# EXERCISE BRIEF:
Starting at the first line of the listing below, repeat each line exactly until you have repeated the one containing "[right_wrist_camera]"; skip the pictures.
SOURCE DATA Block Start
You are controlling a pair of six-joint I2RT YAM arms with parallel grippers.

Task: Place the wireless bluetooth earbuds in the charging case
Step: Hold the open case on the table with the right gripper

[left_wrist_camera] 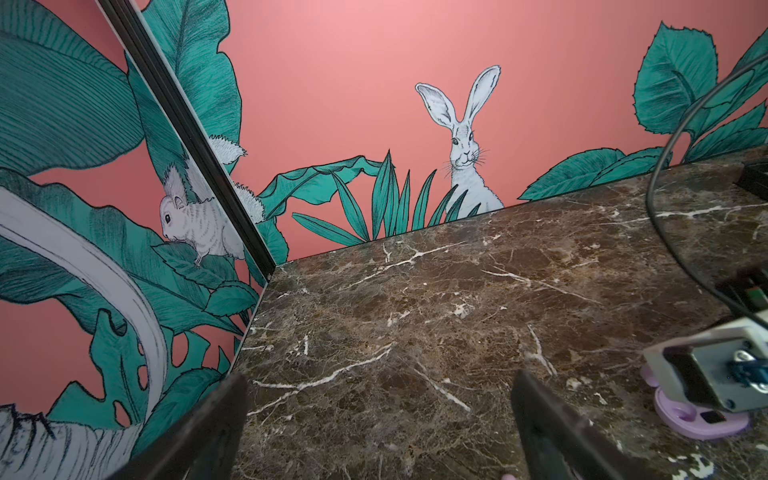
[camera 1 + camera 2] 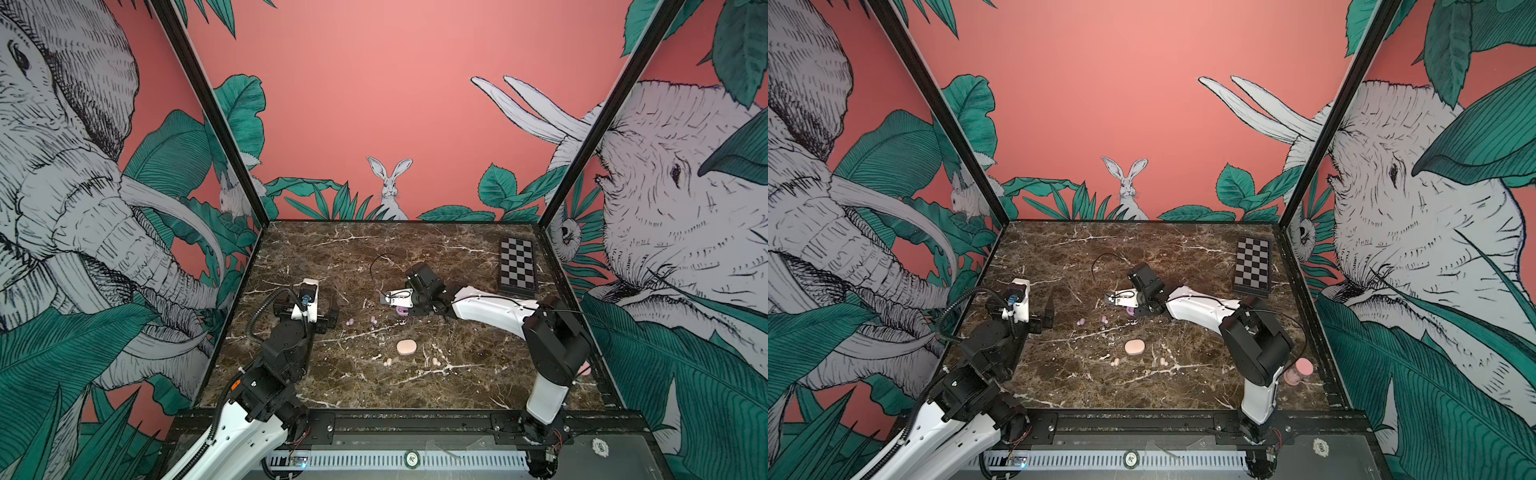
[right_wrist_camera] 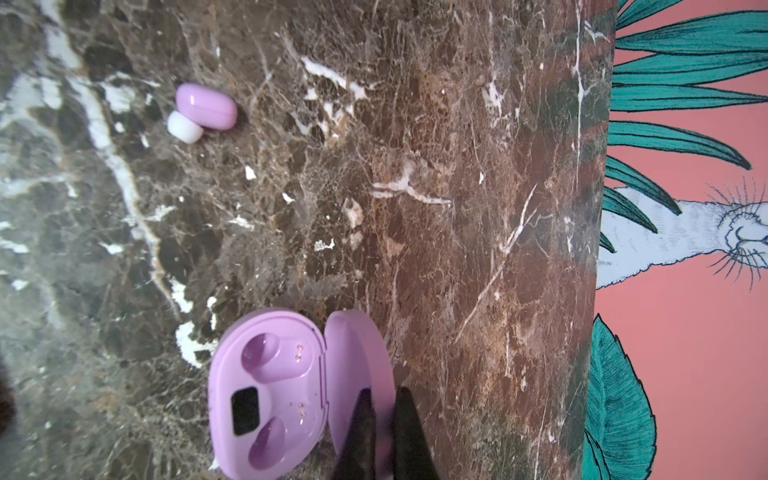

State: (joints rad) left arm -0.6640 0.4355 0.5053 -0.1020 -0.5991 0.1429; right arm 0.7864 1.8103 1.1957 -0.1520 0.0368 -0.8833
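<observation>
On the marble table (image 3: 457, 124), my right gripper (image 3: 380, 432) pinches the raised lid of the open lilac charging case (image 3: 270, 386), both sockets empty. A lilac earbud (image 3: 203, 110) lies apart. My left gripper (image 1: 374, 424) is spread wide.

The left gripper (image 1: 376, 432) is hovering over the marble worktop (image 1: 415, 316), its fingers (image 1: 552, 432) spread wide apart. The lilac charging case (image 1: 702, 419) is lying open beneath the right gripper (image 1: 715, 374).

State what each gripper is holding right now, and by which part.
The right gripper is shut on the raised lid of the open lilac charging case, pinching the lid's edge. The left gripper is open and holds nothing.
</observation>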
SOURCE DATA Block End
# TASK OUTPUT:
You are controlling a pair of six-joint I2RT YAM arms with parallel grippers.

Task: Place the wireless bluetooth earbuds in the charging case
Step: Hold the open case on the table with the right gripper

[left_wrist_camera] 
[camera 1 + camera 2] 
[right_wrist_camera] 

What the exercise asked for has been given in full.